**What you should do:** Make an exact copy of the lines from the one holding "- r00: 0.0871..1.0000" through the end of the entries below, both ends kept, and of nothing else. Exclude pictures.

Stored dataset items:
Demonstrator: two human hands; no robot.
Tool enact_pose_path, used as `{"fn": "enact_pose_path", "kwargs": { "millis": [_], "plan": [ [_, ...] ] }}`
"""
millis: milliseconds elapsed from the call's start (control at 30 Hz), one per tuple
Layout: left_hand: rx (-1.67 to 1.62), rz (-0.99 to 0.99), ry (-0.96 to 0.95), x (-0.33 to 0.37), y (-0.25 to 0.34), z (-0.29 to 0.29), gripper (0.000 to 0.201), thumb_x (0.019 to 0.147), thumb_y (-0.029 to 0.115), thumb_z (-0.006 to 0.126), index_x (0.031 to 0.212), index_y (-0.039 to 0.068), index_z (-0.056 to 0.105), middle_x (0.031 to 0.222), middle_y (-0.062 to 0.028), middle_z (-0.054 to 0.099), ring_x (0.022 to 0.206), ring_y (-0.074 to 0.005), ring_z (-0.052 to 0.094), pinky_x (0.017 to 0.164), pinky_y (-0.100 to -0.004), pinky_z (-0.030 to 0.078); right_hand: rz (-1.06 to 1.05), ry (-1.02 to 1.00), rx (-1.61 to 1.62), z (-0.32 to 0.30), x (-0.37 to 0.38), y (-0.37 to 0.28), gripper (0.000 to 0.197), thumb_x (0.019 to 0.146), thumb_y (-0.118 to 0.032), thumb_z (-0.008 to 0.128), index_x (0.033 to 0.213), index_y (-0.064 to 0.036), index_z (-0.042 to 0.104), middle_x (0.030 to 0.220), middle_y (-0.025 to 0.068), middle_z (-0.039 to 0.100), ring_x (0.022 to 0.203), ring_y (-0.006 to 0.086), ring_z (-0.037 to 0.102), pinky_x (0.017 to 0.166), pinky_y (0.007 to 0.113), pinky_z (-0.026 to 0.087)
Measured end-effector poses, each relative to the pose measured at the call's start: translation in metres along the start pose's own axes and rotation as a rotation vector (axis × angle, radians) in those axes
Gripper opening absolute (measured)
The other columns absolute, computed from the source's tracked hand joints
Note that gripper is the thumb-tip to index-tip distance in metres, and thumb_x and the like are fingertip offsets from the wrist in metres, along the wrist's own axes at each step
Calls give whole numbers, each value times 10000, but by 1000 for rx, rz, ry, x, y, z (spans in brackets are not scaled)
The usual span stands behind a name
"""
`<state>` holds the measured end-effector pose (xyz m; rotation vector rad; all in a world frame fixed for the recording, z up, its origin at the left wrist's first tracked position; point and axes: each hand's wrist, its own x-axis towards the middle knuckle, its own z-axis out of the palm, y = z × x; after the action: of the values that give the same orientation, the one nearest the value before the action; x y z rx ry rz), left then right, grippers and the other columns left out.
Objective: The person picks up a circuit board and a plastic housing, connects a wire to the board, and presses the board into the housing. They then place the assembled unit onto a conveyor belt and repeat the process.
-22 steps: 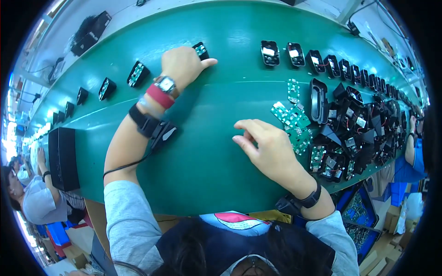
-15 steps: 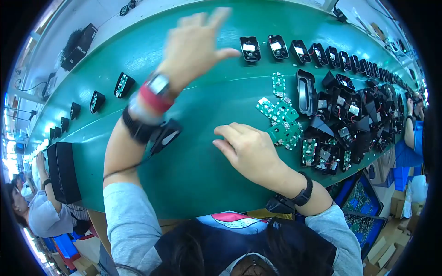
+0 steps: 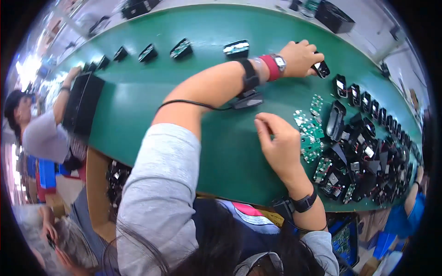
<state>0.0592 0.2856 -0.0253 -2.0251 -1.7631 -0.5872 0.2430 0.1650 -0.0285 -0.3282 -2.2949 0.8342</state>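
My left hand [image 3: 300, 59] reaches across the green table to the far side. Its fingers are closed on a small black plastic housing [image 3: 322, 69] with a pale part inside; the fingers cover part of it. Nearer to me, my right hand [image 3: 282, 143] hovers with fingers curled and thumb bent toward the index finger; nothing shows in it. Just right of that hand lies a loose heap of green circuit boards [image 3: 311, 134]. A longer black shell [image 3: 336, 120] rests beside the boards.
A row of open black housings [image 3: 340, 86] runs off to the right above a pile of black housings [image 3: 368, 152]. Housings with green boards [image 3: 181, 48] line the far left edge. A black box [image 3: 84, 103] stands at the left, near another person [image 3: 43, 133].
My left hand has swung right and closed on a housing at the row's near end. My right hand has turned, its fingers drawn closer together. The view has shifted too.
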Motion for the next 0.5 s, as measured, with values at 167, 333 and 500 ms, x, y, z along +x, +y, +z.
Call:
{"fn": "enact_pose_path", "kwargs": {
  "millis": [167,333,500],
  "plan": [
    [-40,-159,352,-129,-29,-168,293,755,315,740,925,93,655,872,-108,658,869,-313,631,736,-411,516,-21,-8,59,4,2,-9,96,865,-62,674,945,-9,680,784,94,675,647,129,619,626,247,488],
    [581,-720,399,-362,2,-318,258,767,258,751,924,79,650,874,-106,661,833,-309,621,724,-396,475,42,-86,93,-5,-1,-20,105,904,-79,646,976,-12,682,773,26,649,670,84,596,627,217,475],
    [696,-1459,195,-614,65,-324,310,756,297,769,875,71,594,856,-126,630,834,-340,598,751,-446,462,37,-171,109,3,-1,-15,130,930,-93,629,1013,-6,678,779,-2,618,676,58,567,622,188,455]
  ]
}}
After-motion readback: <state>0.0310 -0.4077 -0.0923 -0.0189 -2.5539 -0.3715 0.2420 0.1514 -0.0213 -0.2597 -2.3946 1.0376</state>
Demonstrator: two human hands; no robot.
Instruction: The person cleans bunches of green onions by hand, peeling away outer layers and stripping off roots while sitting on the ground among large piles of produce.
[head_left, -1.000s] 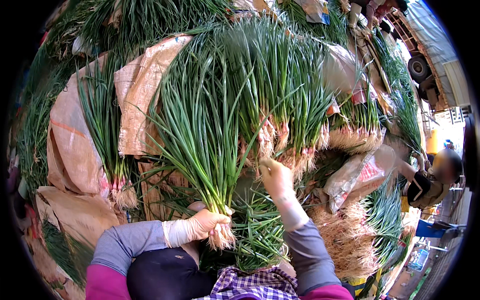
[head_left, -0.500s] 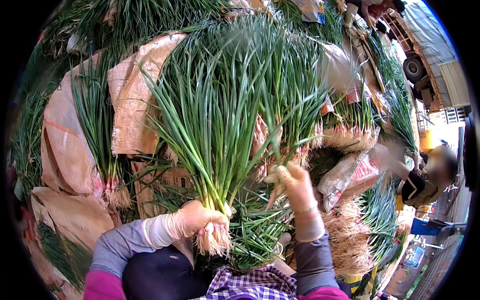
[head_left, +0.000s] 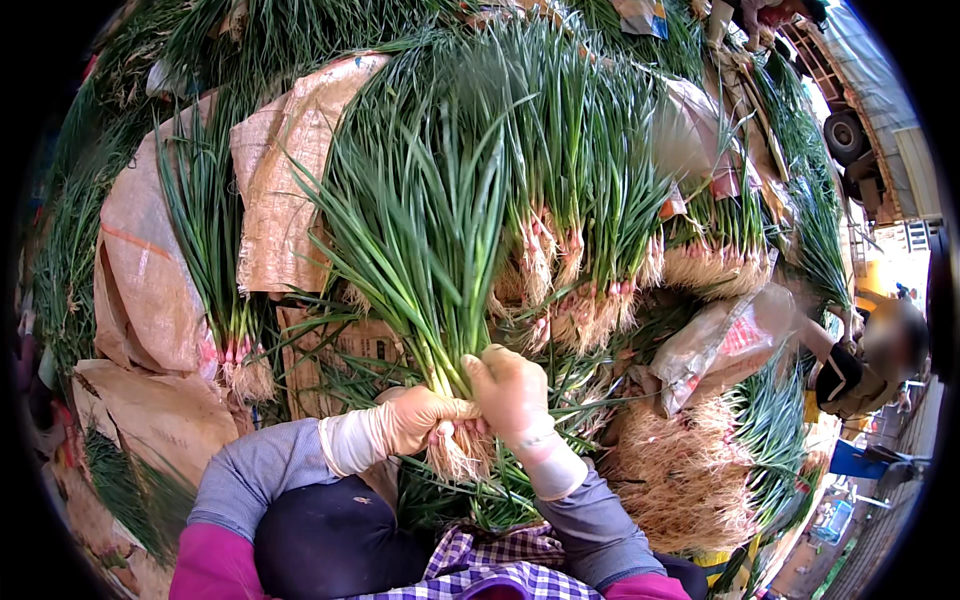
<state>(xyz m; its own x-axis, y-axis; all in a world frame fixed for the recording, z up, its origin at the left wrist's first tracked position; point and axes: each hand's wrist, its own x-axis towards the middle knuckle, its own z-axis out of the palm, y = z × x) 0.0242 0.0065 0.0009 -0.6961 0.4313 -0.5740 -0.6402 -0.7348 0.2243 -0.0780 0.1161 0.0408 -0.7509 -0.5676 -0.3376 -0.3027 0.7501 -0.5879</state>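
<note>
The left hand (head_left: 425,415) has its grip closed round the bunch (head_left: 432,300), just above the pale roots (head_left: 460,457), green leaves fanning away! Touching at its side, the right hand (head_left: 512,395) lays a thumb against the stems; whether that grip is closed, I can't tell. The bunch is over loose greens (head_left: 490,508), with more onions (head_left: 590,230) beyond and a rooty pile (head_left: 680,475) to the right.

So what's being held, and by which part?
A green onion bunch: the left hand grips it just above the roots; the right hand is against its stalks.
</note>
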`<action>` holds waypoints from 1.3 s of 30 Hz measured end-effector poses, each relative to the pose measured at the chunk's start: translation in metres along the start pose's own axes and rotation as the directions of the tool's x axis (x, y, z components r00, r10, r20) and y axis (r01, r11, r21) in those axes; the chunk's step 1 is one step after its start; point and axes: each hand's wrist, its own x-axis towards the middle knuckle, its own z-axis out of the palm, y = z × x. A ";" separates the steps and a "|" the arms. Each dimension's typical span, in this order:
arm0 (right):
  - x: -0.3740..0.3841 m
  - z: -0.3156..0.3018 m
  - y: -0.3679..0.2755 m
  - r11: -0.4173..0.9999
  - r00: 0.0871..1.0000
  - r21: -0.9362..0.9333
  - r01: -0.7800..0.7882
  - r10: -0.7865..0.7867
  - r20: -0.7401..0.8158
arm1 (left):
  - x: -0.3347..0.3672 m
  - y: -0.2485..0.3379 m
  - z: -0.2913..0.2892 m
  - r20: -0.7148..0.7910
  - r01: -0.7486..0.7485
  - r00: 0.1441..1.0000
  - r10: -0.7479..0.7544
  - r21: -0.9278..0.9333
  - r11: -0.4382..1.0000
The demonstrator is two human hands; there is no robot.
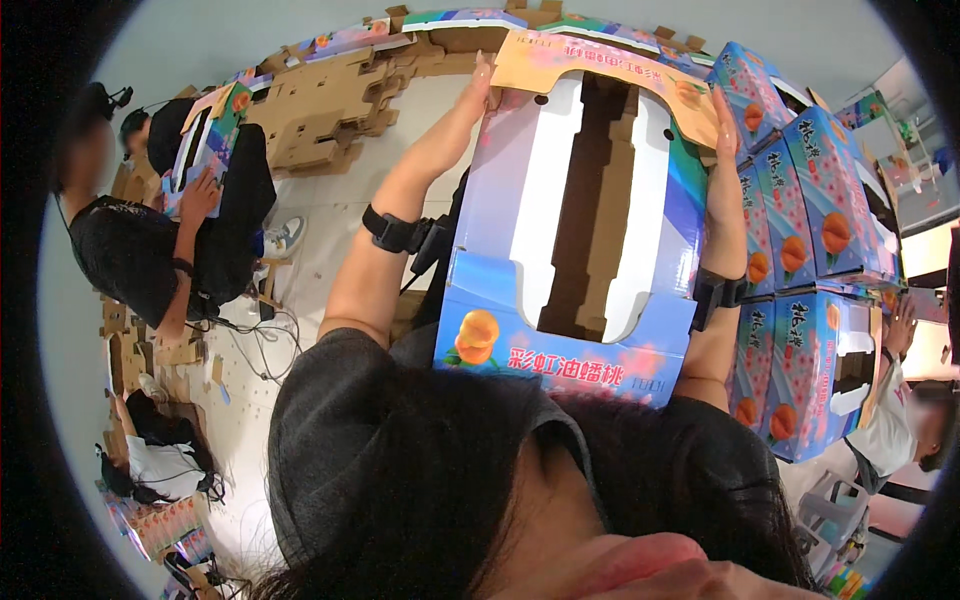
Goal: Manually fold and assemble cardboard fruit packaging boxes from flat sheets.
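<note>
A printed cardboard fruit box (478,270) in blue, purple and pink, with peach pictures, is in front of my chest. A long opening runs down its top between two white inner flaps (548,170), and bare brown board shows inside. An orange-pink end flap (610,62) stands at the far end. My left hand (468,120) presses along the far left corner, fingers straight. At the far right corner my right hand (724,130) lies against the side, so the box is gripped between both palms. Its underside is hidden.
Finished-looking boxes (820,200) are stacked close on my right. Flat brown cardboard (310,110) lies on the floor ahead left. A seated person (130,250) on the left handles a similar box (205,140). Cables (265,345) trail over the floor, and another person (890,440) is at the right.
</note>
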 end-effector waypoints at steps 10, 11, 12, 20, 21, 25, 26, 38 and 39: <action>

**Solution to this task:**
  - r00: 0.0871..1.0000
  - r21: -0.9362..0.9333
  - r01: -0.7800..0.7882
  - r10: -0.7865..0.7867
  - r20: -0.7401..0.8158
arm1 (left):
  - x: -0.3347..0.3672 m
  - y: -0.2485..0.3379 m
  - z: -0.2913..0.2892 m
  - r20: -0.7148..0.7910
  - r01: -0.7486..0.7485
  - r00: 0.1441..1.0000
  - r10: -0.7479..0.7544
  - r21: -0.9278..0.9333
  - r11: -0.4382..1.0000
The demonstrator is two human hands; there is no robot.
Goal: Manually fold and assemble cardboard fruit packaging boxes from flat sheets.
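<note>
A printed cardboard fruit box (478,270) in blue, purple and pink, with peach pictures, is in front of my chest. A long opening runs down its top between two white inner flaps (548,170), and bare brown board shows inside. An orange-pink end flap (610,62) stands at the far end. My left hand (468,120) presses along the far left corner, fingers straight. At the far right corner my right hand (724,130) lies against the side, so the box is gripped between both palms. Its underside is hidden.
Finished-looking boxes (820,200) are stacked close on my right. Flat brown cardboard (310,110) lies on the floor ahead left. A seated person (130,250) on the left handles a similar box (205,140). Cables (265,345) trail over the floor, and another person (890,440) is at the right.
</note>
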 end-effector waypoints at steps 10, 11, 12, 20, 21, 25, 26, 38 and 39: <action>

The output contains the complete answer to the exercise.